Line by line, restate the listing below without any change.

====

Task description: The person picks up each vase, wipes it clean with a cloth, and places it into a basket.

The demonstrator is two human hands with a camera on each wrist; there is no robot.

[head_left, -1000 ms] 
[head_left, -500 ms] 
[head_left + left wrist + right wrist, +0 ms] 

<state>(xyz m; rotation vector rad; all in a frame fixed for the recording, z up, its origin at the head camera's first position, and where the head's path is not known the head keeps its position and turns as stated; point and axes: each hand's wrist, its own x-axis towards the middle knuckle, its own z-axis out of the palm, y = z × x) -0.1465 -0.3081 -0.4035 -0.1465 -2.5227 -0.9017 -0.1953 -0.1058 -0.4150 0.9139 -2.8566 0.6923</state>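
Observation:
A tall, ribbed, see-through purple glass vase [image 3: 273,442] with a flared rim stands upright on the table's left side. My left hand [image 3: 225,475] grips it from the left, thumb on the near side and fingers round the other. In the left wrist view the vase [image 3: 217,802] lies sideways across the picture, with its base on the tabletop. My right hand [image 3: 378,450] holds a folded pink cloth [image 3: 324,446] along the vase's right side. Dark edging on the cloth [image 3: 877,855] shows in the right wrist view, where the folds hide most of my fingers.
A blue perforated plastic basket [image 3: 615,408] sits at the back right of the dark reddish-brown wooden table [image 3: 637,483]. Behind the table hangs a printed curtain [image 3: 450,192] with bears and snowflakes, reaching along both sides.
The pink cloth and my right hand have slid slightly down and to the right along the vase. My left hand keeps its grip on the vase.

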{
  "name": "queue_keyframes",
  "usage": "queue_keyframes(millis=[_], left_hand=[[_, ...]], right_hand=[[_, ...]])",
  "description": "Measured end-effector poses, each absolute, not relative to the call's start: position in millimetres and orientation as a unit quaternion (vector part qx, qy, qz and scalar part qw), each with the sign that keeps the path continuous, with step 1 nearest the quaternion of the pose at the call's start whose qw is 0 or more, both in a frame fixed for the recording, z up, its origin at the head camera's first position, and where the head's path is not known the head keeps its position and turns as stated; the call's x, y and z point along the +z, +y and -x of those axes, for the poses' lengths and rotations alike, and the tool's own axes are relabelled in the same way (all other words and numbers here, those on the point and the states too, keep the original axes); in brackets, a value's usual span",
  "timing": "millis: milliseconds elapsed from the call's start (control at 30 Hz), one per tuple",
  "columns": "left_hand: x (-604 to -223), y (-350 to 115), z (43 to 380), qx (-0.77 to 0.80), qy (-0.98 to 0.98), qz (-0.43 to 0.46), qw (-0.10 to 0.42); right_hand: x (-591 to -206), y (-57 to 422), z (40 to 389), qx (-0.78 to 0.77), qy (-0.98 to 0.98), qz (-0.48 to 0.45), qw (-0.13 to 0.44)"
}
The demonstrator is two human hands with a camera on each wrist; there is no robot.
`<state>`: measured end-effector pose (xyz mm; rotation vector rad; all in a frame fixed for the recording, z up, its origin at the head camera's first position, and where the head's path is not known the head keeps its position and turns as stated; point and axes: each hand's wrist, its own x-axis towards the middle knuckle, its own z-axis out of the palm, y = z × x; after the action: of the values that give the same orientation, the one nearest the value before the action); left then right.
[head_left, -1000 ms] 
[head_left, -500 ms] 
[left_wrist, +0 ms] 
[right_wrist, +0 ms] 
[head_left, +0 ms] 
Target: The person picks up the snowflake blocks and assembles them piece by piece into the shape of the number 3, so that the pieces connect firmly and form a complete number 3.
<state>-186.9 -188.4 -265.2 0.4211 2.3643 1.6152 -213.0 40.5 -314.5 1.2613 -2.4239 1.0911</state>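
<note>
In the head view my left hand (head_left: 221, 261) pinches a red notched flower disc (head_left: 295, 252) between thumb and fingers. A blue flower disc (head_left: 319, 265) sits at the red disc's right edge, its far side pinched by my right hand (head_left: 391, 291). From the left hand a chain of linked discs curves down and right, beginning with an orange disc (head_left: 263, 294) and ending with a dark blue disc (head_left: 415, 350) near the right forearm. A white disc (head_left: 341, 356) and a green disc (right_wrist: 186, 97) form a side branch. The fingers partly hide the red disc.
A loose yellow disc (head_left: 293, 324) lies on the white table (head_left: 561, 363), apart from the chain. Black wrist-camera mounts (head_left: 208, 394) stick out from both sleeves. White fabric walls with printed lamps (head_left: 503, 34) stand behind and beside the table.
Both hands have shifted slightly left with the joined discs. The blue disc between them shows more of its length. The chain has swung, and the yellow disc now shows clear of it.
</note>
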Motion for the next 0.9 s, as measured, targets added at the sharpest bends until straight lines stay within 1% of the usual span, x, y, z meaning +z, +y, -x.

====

§ Result of this exercise:
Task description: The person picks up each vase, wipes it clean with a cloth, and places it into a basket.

The demonstrator is two human hands with a camera on each wrist; there is no robot.

[head_left, -1000 ms] 
[head_left, -500 ms] 
[head_left + left wrist + right wrist, +0 ms] 

<state>(xyz m; rotation vector rad; all in a frame fixed for the recording, z up, its origin at the head camera's first position, and where the head's path is not known the head keeps its position and turns as stated; point and axes: each hand's wrist, its own x-axis towards the middle knuckle, its own z-axis out of the palm, y = z × x) -0.1465 -0.3081 -0.4035 -0.1465 -2.5227 -0.9017 -0.1953 -0.1058 -0.4150 0.9139 -2.8566 0.6923</state>
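Observation:
A tall, ribbed, see-through purple glass vase [image 3: 273,442] with a flared rim stands upright on the table's left side. My left hand [image 3: 225,475] grips it from the left, thumb on the near side and fingers round the other. In the left wrist view the vase [image 3: 217,802] lies sideways across the picture, with its base on the tabletop. My right hand [image 3: 378,450] holds a folded pink cloth [image 3: 324,446] along the vase's right side. Dark edging on the cloth [image 3: 877,855] shows in the right wrist view, where the folds hide most of my fingers.
A blue perforated plastic basket [image 3: 615,408] sits at the back right of the dark reddish-brown wooden table [image 3: 637,483]. Behind the table hangs a printed curtain [image 3: 450,192] with bears and snowflakes, reaching along both sides.
The pink cloth and my right hand have slid slightly down and to the right along the vase. My left hand keeps its grip on the vase.
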
{
  "name": "queue_keyframes",
  "usage": "queue_keyframes(millis=[_], left_hand=[[_, ...]], right_hand=[[_, ...]])",
  "description": "Measured end-effector poses, each absolute, not relative to the call's start: position in millimetres and orientation as a unit quaternion (vector part qx, qy, qz and scalar part qw), each with the sign that keeps the path continuous, with step 1 nearest the quaternion of the pose at the call's start whose qw is 0 or more, both in a frame fixed for the recording, z up, its origin at the head camera's first position, and where the head's path is not known the head keeps its position and turns as stated; the call's x, y and z point along the +z, +y and -x of those axes, for the poses' lengths and rotations alike, and the tool's own axes are relabelled in the same way (all other words and numbers here, those on the point and the states too, keep the original axes); in brackets, a value's usual span",
  "timing": "millis: milliseconds elapsed from the call's start (control at 30 Hz), one per tuple",
  "columns": "left_hand: x (-604 to -223), y (-350 to 115), z (43 to 380), qx (-0.77 to 0.80), qy (-0.98 to 0.98), qz (-0.43 to 0.46), qw (-0.10 to 0.42); right_hand: x (-591 to -206), y (-57 to 422), z (40 to 389), qx (-0.78 to 0.77), qy (-0.98 to 0.98), qz (-0.48 to 0.45), qw (-0.13 to 0.44)"
}
The demonstrator is two human hands with a camera on each wrist; there is no robot.
`<state>`: measured end-effector pose (xyz mm; rotation vector rad; all in a frame fixed for the recording, z up, its origin at the head camera's first position, and where the head's path is not known the head keeps its position and turns as stated; point and axes: each hand's wrist, its own x-axis towards the middle knuckle, its own z-axis out of the palm, y = z × x; after the action: of the values that give the same orientation, the one nearest the value before the action); left then right.
[head_left, -1000 ms] 
[head_left, -500 ms] 
[left_wrist, +0 ms] 
[right_wrist, +0 ms] 
[head_left, +0 ms] 
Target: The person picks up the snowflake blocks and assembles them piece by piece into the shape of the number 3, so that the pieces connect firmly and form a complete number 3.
<state>-186.9 -188.4 -265.2 0.4211 2.3643 1.6152 -213.0 40.5 -314.5 1.2613 -2.4239 1.0911</state>
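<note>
In the head view my left hand (head_left: 221, 261) pinches a red notched flower disc (head_left: 295, 252) between thumb and fingers. A blue flower disc (head_left: 319, 265) sits at the red disc's right edge, its far side pinched by my right hand (head_left: 391, 291). From the left hand a chain of linked discs curves down and right, beginning with an orange disc (head_left: 263, 294) and ending with a dark blue disc (head_left: 415, 350) near the right forearm. A white disc (head_left: 341, 356) and a green disc (right_wrist: 186, 97) form a side branch. The fingers partly hide the red disc.
A loose yellow disc (head_left: 293, 324) lies on the white table (head_left: 561, 363), apart from the chain. Black wrist-camera mounts (head_left: 208, 394) stick out from both sleeves. White fabric walls with printed lamps (head_left: 503, 34) stand behind and beside the table.
Both hands have shifted slightly left with the joined discs. The blue disc between them shows more of its length. The chain has swung, and the yellow disc now shows clear of it.
</note>
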Motion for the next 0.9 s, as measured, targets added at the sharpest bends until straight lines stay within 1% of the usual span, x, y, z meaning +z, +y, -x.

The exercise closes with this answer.